30 Apr 2008 JoeNotCharles   » (Journeyer)

“Troubleshooting icecream” is not a helpful search


I’ve been a happy distcc user for many years - every time I got a new computer, I tended to have the old one still sitting around with nothing much to do except be part of a compile farm. Really, what else are you going to do with the old thing? But last time I upgraded, it was because the old computer completely died, so for a year or so I’ve been laptop-only and distcc-free.

However! My new job sent me a company laptop, and the combination of two computers in the house plus big projects to compile from scratch means it’s time to get distcc back in shape. Except the new laptop came with SuSE (which I’m not a fan of, so far), and SuSE’s package manager only contained some new thing called Icecream.

Icecream has an unfortunate naming scheme for at least three reasons: if I need help, do I Google for “icecream” or “icecc”, the actual binary name? (This is compounded by the fact that it’s so new there’s very little documentation out there to find, and it’s pretty much overwhelmed by hits about actual ice cream. Mmmm.) Ubuntu has a completely different package called icecream - name collision! And finally, they had the gall to name their work scheduler “scheduler”, which tells you nothing about what it’s for - Ubuntu sensibly renamed it to “icecc-scheduler”.

Apart from that, though, this is a pretty nice improvement. The first obvious difference is that there’s no more manually keeping DISTCC_HOSTS in sync - thank God! One server runs the aforementioned “scheduler” daemon, which keeps track of which hosts are available and how loaded they are, and every host that wants to take on jobs runs the “iceccd” daemon, which - in theory - finds the scheduler by multicast. Even if multicast fails (see below) you just have to feed them the one scheduler hostname manually, instead of the entire list.

The other big improvement is that icecc has the ability to package up a toolchain in a chroot, and transfer the whole thing to a compile host. That means you don’t have to worry about keeping your tools exactly in sync on each host any more (although you can avoid overhead by doing so). I haven’t tried it yet, but if it works it will save me a lot of headache, since I have no intention of taking Ubuntu off my personal laptop and I can see things getting out of sync in a hurry. It can even be used for cross-compiles.

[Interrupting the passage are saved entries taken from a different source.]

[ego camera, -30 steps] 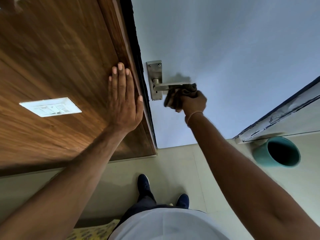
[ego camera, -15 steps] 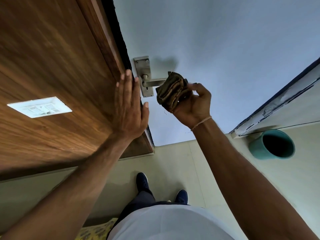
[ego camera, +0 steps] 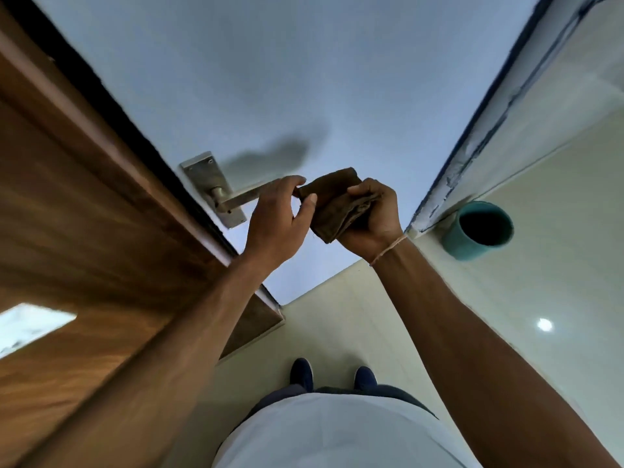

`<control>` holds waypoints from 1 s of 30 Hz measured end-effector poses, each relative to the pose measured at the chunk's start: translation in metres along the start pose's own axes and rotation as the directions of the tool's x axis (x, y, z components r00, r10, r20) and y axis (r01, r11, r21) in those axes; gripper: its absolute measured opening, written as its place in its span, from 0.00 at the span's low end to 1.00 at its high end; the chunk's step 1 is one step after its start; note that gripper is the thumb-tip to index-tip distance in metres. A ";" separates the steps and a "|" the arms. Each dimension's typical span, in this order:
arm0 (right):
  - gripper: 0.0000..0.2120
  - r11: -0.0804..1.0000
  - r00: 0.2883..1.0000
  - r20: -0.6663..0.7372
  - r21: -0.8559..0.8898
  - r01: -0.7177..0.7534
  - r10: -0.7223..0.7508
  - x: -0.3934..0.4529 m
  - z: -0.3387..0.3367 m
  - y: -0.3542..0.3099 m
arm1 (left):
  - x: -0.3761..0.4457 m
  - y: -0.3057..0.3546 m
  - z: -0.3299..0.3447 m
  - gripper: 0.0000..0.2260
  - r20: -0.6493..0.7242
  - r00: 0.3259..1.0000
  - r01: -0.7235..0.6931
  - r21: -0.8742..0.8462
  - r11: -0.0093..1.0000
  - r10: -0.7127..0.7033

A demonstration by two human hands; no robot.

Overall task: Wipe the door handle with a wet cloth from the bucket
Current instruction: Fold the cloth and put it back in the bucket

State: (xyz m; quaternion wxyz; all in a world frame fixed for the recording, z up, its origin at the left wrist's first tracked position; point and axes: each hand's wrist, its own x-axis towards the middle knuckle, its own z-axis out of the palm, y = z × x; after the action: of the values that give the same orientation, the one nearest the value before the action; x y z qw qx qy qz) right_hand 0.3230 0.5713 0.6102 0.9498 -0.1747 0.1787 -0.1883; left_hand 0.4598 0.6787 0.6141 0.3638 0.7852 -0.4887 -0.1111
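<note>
A steel lever door handle (ego camera: pixel 236 197) on its backplate (ego camera: pixel 206 173) sits on the pale blue door (ego camera: pixel 304 79). In front of the lever's free end, both hands hold a folded brown cloth (ego camera: pixel 334 204). My left hand (ego camera: pixel 277 217) pinches the cloth's left corner with thumb and fingertips and hides the lever's tip. My right hand (ego camera: pixel 371 214) grips the cloth's right side from below. The cloth is off the handle. A teal bucket (ego camera: pixel 479 231) stands on the floor to the right, its inside dark.
A wooden panel (ego camera: pixel 84 214) with a white switch plate (ego camera: pixel 27 322) fills the left. A blue-edged frame (ego camera: pixel 472 146) runs up the right. Pale floor tiles (ego camera: pixel 337 315) lie below, with my two dark shoes (ego camera: pixel 331 374) near the door's foot.
My left hand left the wooden panel and came across to pinch the cloth. My right hand pulled the cloth off the lever toward the right. The view swung to the right.
</note>
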 end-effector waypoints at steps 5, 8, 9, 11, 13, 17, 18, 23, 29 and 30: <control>0.15 0.986 0.972 -0.171 -0.057 0.154 -0.162 -0.031 -0.033 -0.023 | 0.022 0.030 0.031 0.09 0.291 0.954 0.124 -0.154 0.980 -0.075; 0.15 0.969 0.900 -0.377 -0.192 0.154 -0.218 -0.060 -0.060 -0.033 | 0.034 0.046 0.056 0.08 0.358 0.928 0.210 -0.275 0.938 -0.103; 0.13 0.956 0.850 -0.454 -0.238 0.172 -0.267 -0.074 -0.076 -0.041 | 0.040 0.058 0.069 0.08 0.391 0.915 0.237 -0.309 0.921 -0.104; 0.14 0.924 0.767 -0.537 -0.331 0.191 -0.352 -0.101 -0.110 -0.063 | 0.053 0.085 0.100 0.08 0.469 0.878 0.288 -0.347 0.892 -0.101; 0.16 0.910 0.717 -0.586 -0.379 0.170 -0.378 -0.119 -0.139 -0.086 | 0.065 0.108 0.130 0.09 0.521 0.849 0.315 -0.358 0.879 -0.093; 0.16 0.846 0.515 -0.695 -0.519 0.124 -0.502 -0.142 -0.189 -0.133 | 0.087 0.157 0.202 0.10 0.586 0.807 0.322 -0.338 0.884 -0.069; 0.15 0.788 0.435 -0.697 -0.613 0.053 -0.571 -0.148 -0.201 -0.146 | 0.091 0.170 0.224 0.09 0.600 0.797 0.333 -0.335 0.882 -0.073; 0.09 0.098 0.253 -0.212 -0.912 -0.398 -0.944 -0.177 -0.237 -0.200 | 0.115 0.236 0.314 0.08 0.576 0.800 0.419 -0.340 0.842 -0.166; 0.24 -0.256 0.482 0.035 -0.880 -0.400 -0.876 -0.202 -0.244 -0.260 | 0.155 0.301 0.376 0.11 0.613 0.731 0.604 -0.374 0.704 -0.301; 0.28 -0.243 0.507 -0.007 -0.872 -0.425 -0.862 -0.204 -0.253 -0.273 | 0.165 0.310 0.385 0.13 0.626 0.712 0.632 -0.374 0.679 -0.317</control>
State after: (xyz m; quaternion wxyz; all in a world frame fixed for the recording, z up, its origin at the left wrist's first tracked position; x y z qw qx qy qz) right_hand -0.0363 0.3530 0.5536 0.1638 -0.7510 0.5845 -0.2600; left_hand 0.1250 0.2805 0.5806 0.3909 0.6837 -0.2799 -0.5490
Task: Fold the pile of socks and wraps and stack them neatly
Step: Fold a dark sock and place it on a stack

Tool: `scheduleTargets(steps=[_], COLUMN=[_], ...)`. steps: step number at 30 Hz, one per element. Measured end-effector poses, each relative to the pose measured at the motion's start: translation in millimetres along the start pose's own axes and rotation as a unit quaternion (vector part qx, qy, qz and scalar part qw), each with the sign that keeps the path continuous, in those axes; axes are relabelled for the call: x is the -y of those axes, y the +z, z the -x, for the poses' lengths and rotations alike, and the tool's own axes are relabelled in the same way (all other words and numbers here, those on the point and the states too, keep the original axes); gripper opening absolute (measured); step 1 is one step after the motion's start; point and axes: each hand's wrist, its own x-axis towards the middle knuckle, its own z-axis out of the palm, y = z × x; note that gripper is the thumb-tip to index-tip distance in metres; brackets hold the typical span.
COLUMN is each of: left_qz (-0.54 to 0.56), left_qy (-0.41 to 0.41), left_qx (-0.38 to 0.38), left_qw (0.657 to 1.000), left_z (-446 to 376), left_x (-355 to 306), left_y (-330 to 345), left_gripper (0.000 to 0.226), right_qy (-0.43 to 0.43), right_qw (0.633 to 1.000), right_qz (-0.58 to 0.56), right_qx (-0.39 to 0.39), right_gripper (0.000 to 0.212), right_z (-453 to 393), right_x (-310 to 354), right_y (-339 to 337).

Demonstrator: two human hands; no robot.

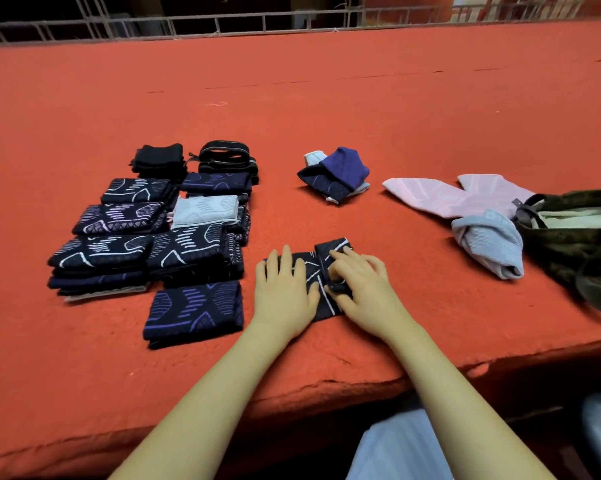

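We pressed left hand (282,287) flat on navy sock (313,271), long axis crosswise; right hand (359,284) nearer folded end, seemingly pinching flap.

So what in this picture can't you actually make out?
- Head view: the middle of the dark patterned sock being folded is covered by the left hand and right hand.
- Head view: the camouflage fabric bag is cut off by the right edge, and its contents are unclear.
- Head view: how many pieces make up the crumpled blue and navy bundle cannot be told.
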Motion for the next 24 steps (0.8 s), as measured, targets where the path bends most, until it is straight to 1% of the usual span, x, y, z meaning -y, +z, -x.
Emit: scheduleTargets(steps=[1, 2, 4, 6, 8, 10, 11, 12, 13, 14, 16, 18, 21, 24], left_qz=[-0.013, -0.025, -0.058, -0.082, -0.094, -0.102, -0.1, -0.099, -0.096, -0.092, -0.076, -0.067, -0.081, -0.077], left_qy=[-0.007, -0.011, -0.008, 0.006, 0.018, 0.021, 0.02, 0.016, 0.009, 0.002, -0.003, -0.004, 0.005, 0.034], left_qx=[0.001, 0.004, 0.005, -0.013, -0.032, -0.042, -0.042, -0.04, -0.039, -0.044, -0.057, -0.055, -0.048, -0.101], left_qw=[1.0, 1.0, 0.998, 0.997, 0.995, 0.994, 0.994, 0.994, 0.995, 0.995, 0.995, 0.996, 0.996, 0.991], left_z=[0, -1, -3, -7, -12, -16, -18, -18, -19, -19, -19, -16, -8, -7], left_x=[4, 8, 14, 19, 22, 23, 24, 24, 24, 25, 27, 30, 35, 39], left_y=[-1, -2, -2, 2, 4, 3, 1, 0, -2, -4, -5, -5, -5, -10], left_gripper=[0.049, 0.048, 0.046, 0.042, 0.04, 0.032, 0.032, 0.033, 0.033, 0.033, 0.033, 0.035, 0.043, 0.051], right_qy=[-0.004, -0.003, 0.013, 0.03, 0.035, 0.038, 0.04, 0.041, 0.043, 0.046, 0.058, 0.062, 0.059, 0.05], right_qw=[0.999, 0.998, 0.998, 0.998, 0.998, 0.998, 0.998, 0.998, 0.998, 0.998, 0.991, 0.982, 0.977, 0.974], right_qz=[0.022, 0.037, 0.032, 0.013, 0.01, 0.006, 0.002, -0.001, 0.006, 0.032, 0.113, 0.161, 0.173, 0.18], right_qx=[0.024, 0.042, 0.053, 0.051, 0.053, 0.057, 0.056, 0.052, 0.045, 0.036, 0.045, 0.077, 0.107, 0.126], right_gripper=[0.016, 0.026, 0.043, 0.045, 0.037, 0.029, 0.032, 0.041, 0.055, 0.068, 0.083, 0.087, 0.09, 0.092], right_z=[-1, -2, -1, 1, 2, 2, 3, 3, 3, 2, 2, 1, 0, 1], right_x=[1, 2, 1, -1, -2, -2, -1, -1, 0, 0, 4, 8, 11, 13], right_y=[3, 4, 3, 1, 1, 1, 0, -1, 0, 1, 2, 2, -1, -3])
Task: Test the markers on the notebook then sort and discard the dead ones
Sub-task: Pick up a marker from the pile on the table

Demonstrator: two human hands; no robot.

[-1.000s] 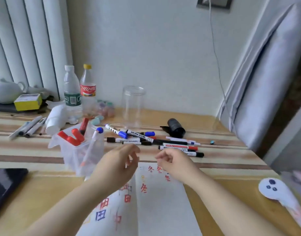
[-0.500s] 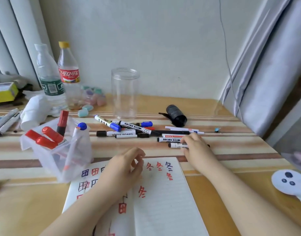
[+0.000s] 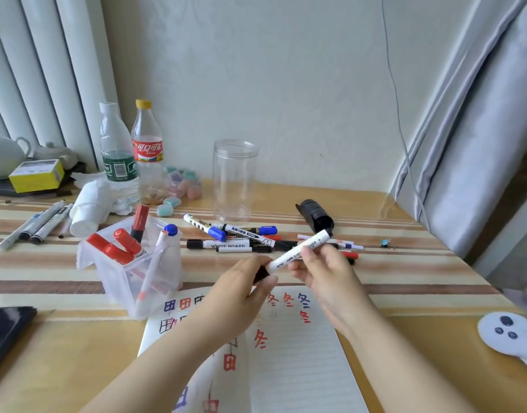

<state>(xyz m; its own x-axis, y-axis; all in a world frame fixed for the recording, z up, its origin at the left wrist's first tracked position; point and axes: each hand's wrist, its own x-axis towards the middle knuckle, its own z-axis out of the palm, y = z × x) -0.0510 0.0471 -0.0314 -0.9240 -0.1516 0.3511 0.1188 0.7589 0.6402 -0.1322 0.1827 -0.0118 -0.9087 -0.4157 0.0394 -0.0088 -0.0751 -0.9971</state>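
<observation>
Right hand (image 3: pixel 321 271) grips the marker (image 3: pixel 298 251) barrel; left hand (image 3: pixel 244 281) pinches its black cap: pull straight apart, over the notebook (image 3: pixel 292 368).

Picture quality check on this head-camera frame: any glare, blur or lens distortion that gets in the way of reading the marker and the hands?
Head view: soft daylight, no harsh shadows; the white marker and both hands, left and right, read fairly sharp. The wide lens bows the curtain, and the clear jar carries only faint glare.
</observation>
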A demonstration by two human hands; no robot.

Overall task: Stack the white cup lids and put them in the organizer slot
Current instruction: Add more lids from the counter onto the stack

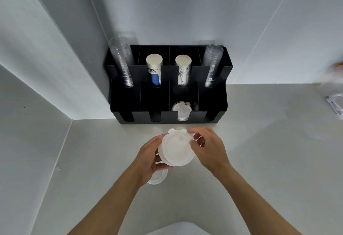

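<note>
While gripped from both sides, the stack of white lids (176,150) is held just in front of the black organizer (168,93). It's cupped underneath by the left hand (148,157), w/ fingers curled; its far edge is pinched by the right hand (208,148). One loose lid (157,178) is seen below the stack, on the counter (259,151). More lids (181,112) are lodged in the organizer's front slot, 3rd from left.
</note>
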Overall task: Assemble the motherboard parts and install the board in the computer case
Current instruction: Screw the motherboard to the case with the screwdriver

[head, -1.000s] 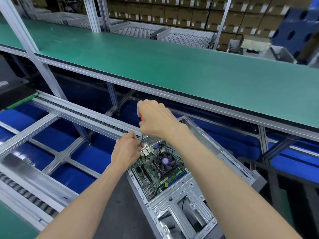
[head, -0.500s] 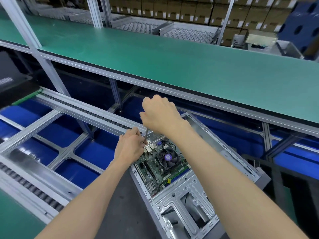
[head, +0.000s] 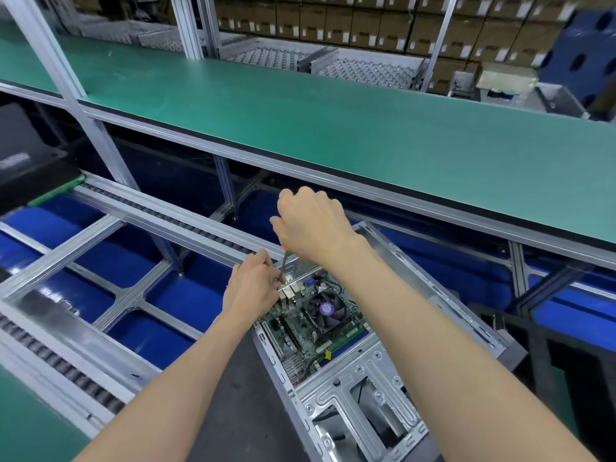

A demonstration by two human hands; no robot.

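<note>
Motherboard (head: 301,328) is seated inside the open computer case (head: 413,331), at its far end. A screwdriver (head: 282,261) is gripped in the closed right hand (head: 313,225), its handle almost wholly hidden; the shaft is pinched near the tip by the left hand (head: 253,288) at the board's far left corner. The tip itself cannot be made out. The case's near end is cut off below. Open conveyor rails (head: 140,208) lie to the left.

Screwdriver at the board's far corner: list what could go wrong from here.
1. The screwdriver tip sits right beside the left hand fingers; a slip could jab them.
2. A slip could also gouge the motherboard or strike the cooler fan close by.
</note>
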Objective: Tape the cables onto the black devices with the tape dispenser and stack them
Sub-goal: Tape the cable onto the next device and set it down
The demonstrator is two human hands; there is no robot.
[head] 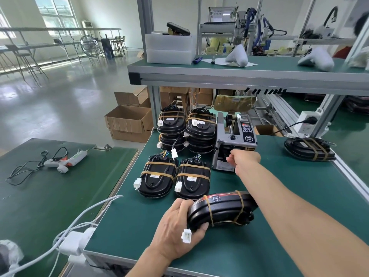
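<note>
The black device [219,210], already crossed by tape bands, is tilted on the green table [129,226], gripped at its near end by the left hand [179,226], beside whose thumb sits its white connector [186,235]. The right hand [243,160] reaches ahead to the tape dispenser [233,140], fingers curled at its outlet, though whether they pinch tape cannot be told. Left of the right forearm lie two taped devices [175,176], with taller stacks [185,128] beyond them.

Single head-worn, wide-angle view, looking forward and down over a green workbench [279,196] at close range. Both forearms enter from the lower edge, with the tape dispenser [233,144] near centre. An upper shelf [239,74] and the room beyond fill the top.
</note>
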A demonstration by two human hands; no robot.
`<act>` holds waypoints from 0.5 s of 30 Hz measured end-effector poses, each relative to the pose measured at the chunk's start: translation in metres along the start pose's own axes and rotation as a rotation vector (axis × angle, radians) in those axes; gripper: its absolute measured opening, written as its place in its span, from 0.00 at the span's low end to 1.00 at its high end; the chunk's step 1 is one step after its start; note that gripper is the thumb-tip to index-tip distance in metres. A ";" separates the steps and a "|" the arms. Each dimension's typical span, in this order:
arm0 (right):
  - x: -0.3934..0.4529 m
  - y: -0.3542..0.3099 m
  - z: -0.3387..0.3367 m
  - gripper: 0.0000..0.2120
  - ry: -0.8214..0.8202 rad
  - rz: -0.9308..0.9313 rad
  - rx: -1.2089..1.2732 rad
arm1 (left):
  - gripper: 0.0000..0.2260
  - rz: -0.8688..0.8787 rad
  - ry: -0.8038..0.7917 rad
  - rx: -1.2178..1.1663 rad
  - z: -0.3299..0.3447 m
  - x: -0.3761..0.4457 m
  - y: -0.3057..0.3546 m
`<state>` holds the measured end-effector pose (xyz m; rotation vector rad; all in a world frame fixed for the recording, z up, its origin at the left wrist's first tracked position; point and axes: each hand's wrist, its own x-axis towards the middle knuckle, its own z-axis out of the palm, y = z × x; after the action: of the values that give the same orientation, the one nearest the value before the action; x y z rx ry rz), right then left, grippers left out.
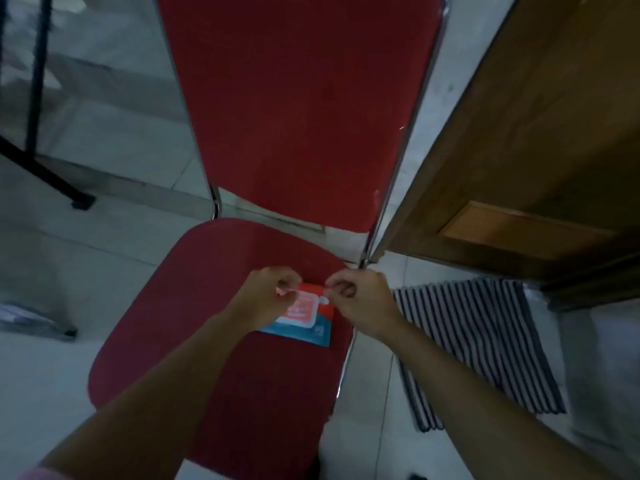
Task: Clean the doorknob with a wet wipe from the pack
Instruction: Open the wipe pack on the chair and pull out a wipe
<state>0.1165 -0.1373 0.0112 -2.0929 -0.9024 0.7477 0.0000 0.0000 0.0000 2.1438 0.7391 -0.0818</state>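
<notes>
A red and blue wet wipe pack [304, 318] lies on the seat of a red chair [221, 306]. My left hand [266, 296] pinches the pack's far left edge with curled fingers. My right hand [360, 301] pinches the pack's far right corner near its white label flap. Both hands cover the pack's upper part. No doorknob is in view.
The chair's red backrest [298, 109] rises ahead with chrome tubes on both sides. A brown wooden door [540, 150] stands at the right. A striped floor mat [481, 344] lies below it. A black metal stand [38, 98] is at the far left on the tiled floor.
</notes>
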 end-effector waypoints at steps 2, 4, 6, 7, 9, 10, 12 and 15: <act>0.006 0.012 0.020 0.06 0.012 -0.013 -0.010 | 0.10 0.021 0.030 0.094 0.008 0.006 -0.021; 0.007 0.025 0.042 0.08 -0.002 -0.006 -0.023 | 0.11 0.050 0.013 0.210 0.020 0.010 -0.041; 0.005 0.036 0.061 0.13 -0.010 0.016 -0.011 | 0.13 0.101 0.038 0.267 0.030 0.010 -0.056; 0.003 0.041 0.068 0.15 -0.012 0.015 -0.008 | 0.16 0.142 0.062 0.288 0.032 0.009 -0.062; -0.002 0.045 0.077 0.20 -0.014 0.001 -0.029 | 0.22 0.235 0.076 0.361 0.035 0.006 -0.069; -0.005 0.047 0.080 0.21 -0.004 -0.002 -0.038 | 0.23 0.282 0.062 0.413 0.036 0.005 -0.071; -0.008 0.048 0.084 0.21 0.009 -0.009 -0.023 | 0.23 0.367 0.033 0.500 0.035 0.005 -0.072; -0.009 0.047 0.084 0.22 0.008 -0.011 0.003 | 0.20 0.516 0.015 0.617 0.029 0.011 -0.078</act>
<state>0.0672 -0.1354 -0.0715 -2.0854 -0.9068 0.7337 -0.0268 0.0198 -0.0766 2.8613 0.1444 -0.0180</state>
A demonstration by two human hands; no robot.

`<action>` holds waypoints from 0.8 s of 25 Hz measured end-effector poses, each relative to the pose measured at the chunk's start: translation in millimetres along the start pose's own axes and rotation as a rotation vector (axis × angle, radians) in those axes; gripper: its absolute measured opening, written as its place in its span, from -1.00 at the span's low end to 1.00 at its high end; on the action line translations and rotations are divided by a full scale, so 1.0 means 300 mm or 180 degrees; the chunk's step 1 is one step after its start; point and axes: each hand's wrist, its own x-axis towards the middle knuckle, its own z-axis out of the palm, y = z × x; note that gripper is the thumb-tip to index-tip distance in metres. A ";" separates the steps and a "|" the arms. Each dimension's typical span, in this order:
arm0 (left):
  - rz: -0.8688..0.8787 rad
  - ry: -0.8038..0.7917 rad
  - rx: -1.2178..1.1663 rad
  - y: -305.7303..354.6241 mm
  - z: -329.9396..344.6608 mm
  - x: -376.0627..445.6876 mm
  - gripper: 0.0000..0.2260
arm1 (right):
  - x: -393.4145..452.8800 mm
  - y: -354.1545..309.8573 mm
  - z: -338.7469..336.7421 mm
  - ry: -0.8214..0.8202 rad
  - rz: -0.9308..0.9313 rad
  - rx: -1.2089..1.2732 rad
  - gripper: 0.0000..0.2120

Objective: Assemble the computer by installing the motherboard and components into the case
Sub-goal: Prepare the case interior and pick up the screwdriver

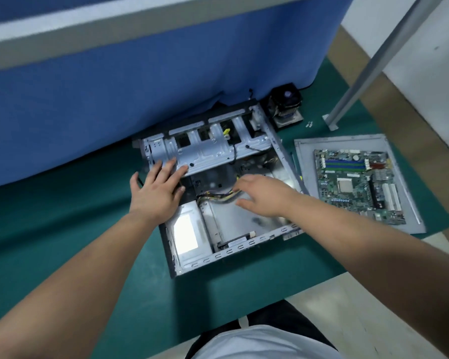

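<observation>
open case: lies flat mid-mat on the green mat, its far end against the blue cloth. your left hand: fingers spread, flat on the case's drive bracket. your right hand: inside the case, fingers loosely apart at the yellow-and-black cables, blurred. motherboard: on the grey side panel by the mat's right edge. cooler fan: far right corner.

a workshop: green mat (blue partition behind), open case.
</observation>
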 end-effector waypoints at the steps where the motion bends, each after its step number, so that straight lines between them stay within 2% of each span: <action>1: -0.0077 0.0085 -0.0004 0.017 -0.007 0.008 -0.59 | -0.019 0.045 -0.031 0.0100 0.0099 0.0054 -0.56; 3: -0.0321 0.0248 -0.0181 0.053 -0.017 0.012 -0.66 | -0.048 0.109 -0.066 0.0309 0.0290 0.0384 -0.62; 6: -0.0344 0.0545 -0.0417 0.171 -0.059 0.089 -0.71 | -0.099 0.227 -0.127 0.0682 0.0658 0.1040 -0.72; 10: 0.0330 0.0577 -0.0591 0.376 -0.116 0.260 -0.68 | -0.088 0.417 -0.212 0.0884 0.1053 0.1541 -0.82; 15: 0.0588 0.0152 -0.0615 0.628 -0.113 0.481 -0.64 | -0.004 0.692 -0.239 0.0801 0.1631 0.1849 -0.77; 20: 0.0326 -0.0309 -0.0442 0.722 -0.031 0.591 -0.49 | 0.089 0.949 -0.205 0.0617 0.2001 0.1721 -0.67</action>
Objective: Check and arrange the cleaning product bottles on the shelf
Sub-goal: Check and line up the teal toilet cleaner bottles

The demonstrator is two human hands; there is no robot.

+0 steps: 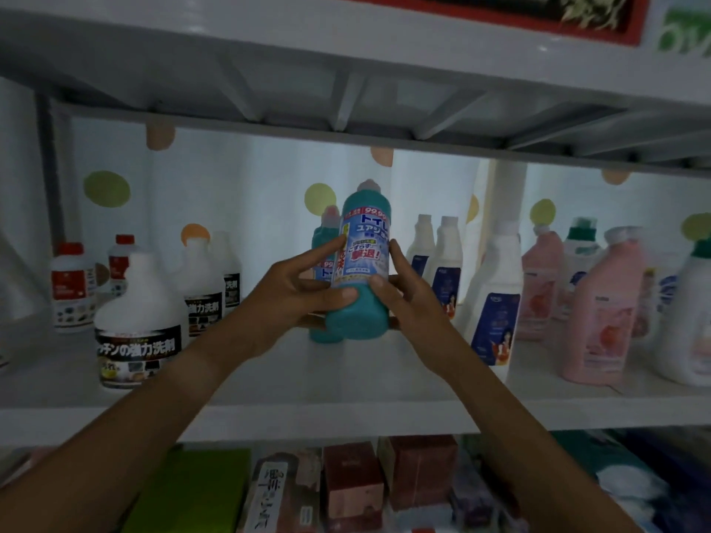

And now the bad: like I said, it’s new and there are very few docs. (EDIT: apparently it’s not so new, but it’s still harder to find information for it than for distcc. I guess I should have said it has less mindshare.) The page I linked to is about it, really. So as a public service, here are some troubleshooting tips, in the order I figured them out:

  • The main symptom of icecc not working is that all compiles go to localhost only. There are two main causes: iceccd on other hosts can’t find the scheduler, so they never register, or they register but the scheduler decides not to use them.
  • To check that a host is registering, run icecc with the “-vvv” (very verbose) flag, and tail -f the log file (/var/log/iceccd on SuSE, /var/log/iceccd.log on Ubuntu). If you see “scheduler not yet found.” more than once or twice, this is the problem - you’ll have to pass the scheduler hostname manually with the -s flag. Or just pass the hostname manually from the start, because in my experience the autodetection never works.
  • If you see “connection failed”, it’s found the host but couldn’t connect for some reason. Check your firewall settings.
  • If all the hosts are connected (you’ll be able to see them in the detailed hosts view of iccmon) but the schedular still sends all jobs to localhost, check the scheduler log (/var/log/icecc-scheduler.log on Ubuntu; I can’t remember the name on SuSE, because I renamed mine to match Ubuntu’s and forgot to write down the original). Again, use “-vvv”. You’ll see “login protocol version: ” lines, again confirming the hosts are registered, followed by lots of “handle_local_job” lines, which confirm that the scheduler’s not sending anything out.
  • Make sure all the hosts have the same network name. Ubuntu’s default parameters set the network name to ICECREAM; SuSE’s left it blank. I didn’t trust leaving it blank so I added a -n parameter to the command line on SuSE. I don’t know if it was necessary, because my problem turned out to be the next one:
  • Make sure all hosts use the same protocol version. Turns out the Ubuntu package I installed was a few versions behind the SuSE version, so it used protocol version 27 while SuSE used version 29. (icecc developers: if your protocol isn’t backwards compatible, this would be a WONDERFUL thing to give an error message about!) I ended up compiling from source on both machines to make sure I had the same version - fortunately, it’s small.

Whew. Yes, it was a bit of a pain in the ass to get working - I hope cross-compiling works, or I’ll have to ask myself whether it would’ve been easier to just track down distcc for SuSE in the first place.